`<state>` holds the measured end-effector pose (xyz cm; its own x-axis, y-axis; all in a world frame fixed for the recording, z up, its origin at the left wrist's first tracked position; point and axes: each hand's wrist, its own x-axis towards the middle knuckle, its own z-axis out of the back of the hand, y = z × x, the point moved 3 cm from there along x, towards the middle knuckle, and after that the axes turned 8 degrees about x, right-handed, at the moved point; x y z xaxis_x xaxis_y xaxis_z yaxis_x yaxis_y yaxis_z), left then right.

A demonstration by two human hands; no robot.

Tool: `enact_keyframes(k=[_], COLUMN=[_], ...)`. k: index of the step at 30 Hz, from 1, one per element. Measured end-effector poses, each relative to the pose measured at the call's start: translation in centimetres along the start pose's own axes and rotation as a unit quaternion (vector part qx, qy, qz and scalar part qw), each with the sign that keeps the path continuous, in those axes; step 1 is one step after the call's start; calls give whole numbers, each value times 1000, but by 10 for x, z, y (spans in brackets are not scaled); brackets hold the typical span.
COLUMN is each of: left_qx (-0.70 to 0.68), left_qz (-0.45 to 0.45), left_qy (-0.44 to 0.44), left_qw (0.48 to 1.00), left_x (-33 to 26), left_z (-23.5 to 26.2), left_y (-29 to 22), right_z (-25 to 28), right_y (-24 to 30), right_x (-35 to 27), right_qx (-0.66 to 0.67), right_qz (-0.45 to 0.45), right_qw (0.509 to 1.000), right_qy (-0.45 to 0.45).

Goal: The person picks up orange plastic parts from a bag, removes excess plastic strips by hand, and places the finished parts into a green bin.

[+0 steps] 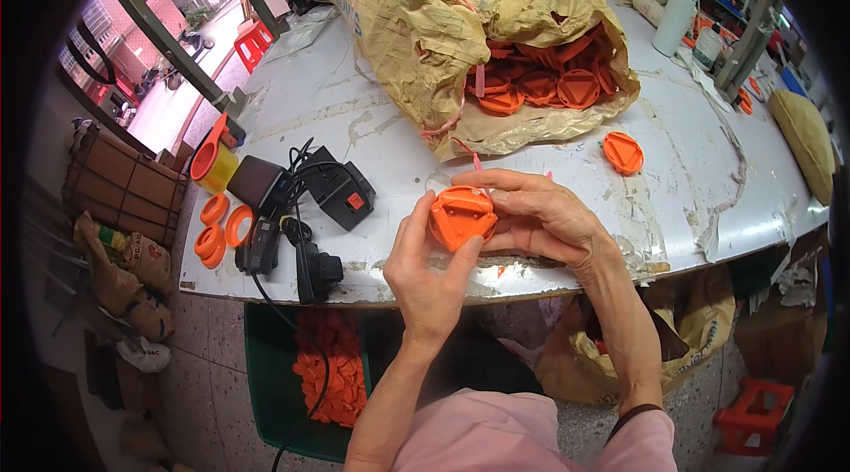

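An orange plastic cap (461, 217) is held between both hands just above the near edge of the white table (354, 118). The left hand (431, 270) is closed on the cap from below, with the thumb pressed against its left side and the fingers curled up under its right side. The right hand (540, 217) is closed around it from the right, with the fingers laid over its top edge and behind it. The cap is rounded and three-sided, and its ribbed face is turned toward the camera.

Beyond the cap, a large brown paper sack (460, 29) lies on its side with its mouth open, and many more orange caps are seen inside; their number cannot be counted. One single loose cap (622, 152) lies on the table to the right of the sack's mouth. To the left of the held cap, two black power adapters (341, 190) with cords are set together. Further left, at the table's edge, about three orange rings (217, 228) are laid beside a yellow cup (219, 169). Under the table, left of the held cap, a green crate (266, 366) is filled with small orange pieces.
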<state>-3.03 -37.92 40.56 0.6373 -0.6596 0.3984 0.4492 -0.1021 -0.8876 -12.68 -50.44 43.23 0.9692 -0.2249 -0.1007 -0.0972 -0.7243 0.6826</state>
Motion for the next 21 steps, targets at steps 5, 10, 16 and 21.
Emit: enact_keyframes(k=[5, 10, 16, 21], left_qx=[-24, -30, 1, 5], left_qz=[8, 10, -4, -29], left_qy=[3, 12, -7, 14], left_qw=[1000, 999, 1000, 999], left_x=[0, 1, 3, 4], left_z=[0, 1, -1, 0], left_y=[-1, 0, 2, -3], right_z=[-1, 1, 1, 9], right_y=[1, 2, 1, 2], right_x=[-1, 1, 0, 2], right_qx=[-28, -40, -56, -85], right_qz=[9, 22, 29, 55], right_qw=[999, 998, 996, 992], right_qy=[-27, -41, -55, -71])
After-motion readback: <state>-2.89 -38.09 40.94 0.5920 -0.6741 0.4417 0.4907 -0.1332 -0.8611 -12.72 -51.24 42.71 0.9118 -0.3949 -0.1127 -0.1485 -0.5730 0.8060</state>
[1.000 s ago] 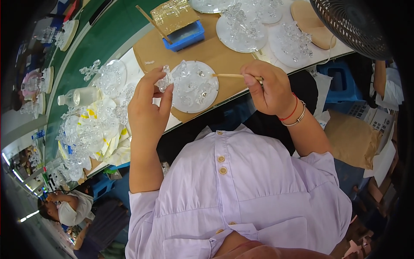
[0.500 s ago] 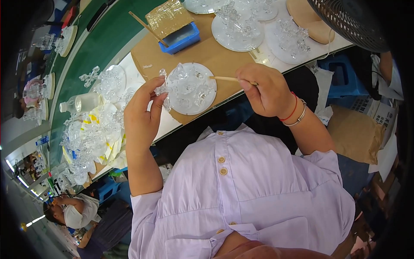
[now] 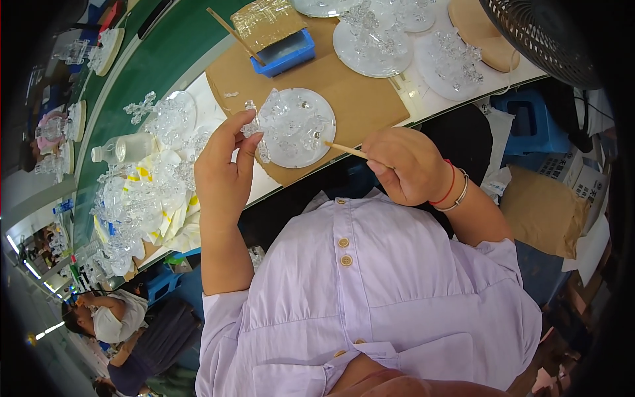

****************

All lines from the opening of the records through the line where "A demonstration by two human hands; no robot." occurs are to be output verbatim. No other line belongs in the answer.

Expected output.
`<state>` holds the measured end-effector pose (xyz cm; its own x-axis, y-axis; all in a world frame fixed for the recording, z up, its origin at the left wrist's first tracked position; point and axes: each hand's wrist, its own x-axis towards the middle knuckle, its own z-axis out of the back of the hand, y = z × x, the point moved 3 cm from there along x, towards the middle knuckle, and after that the axes turned 8 degrees about x, right-handed, at the moved point; x y z xaxis_x xaxis_y xaxis_z yaxis_x yaxis_y yaxis_z), left then right.

A demonstration by two human hands; no robot.

The work on this exercise is finished.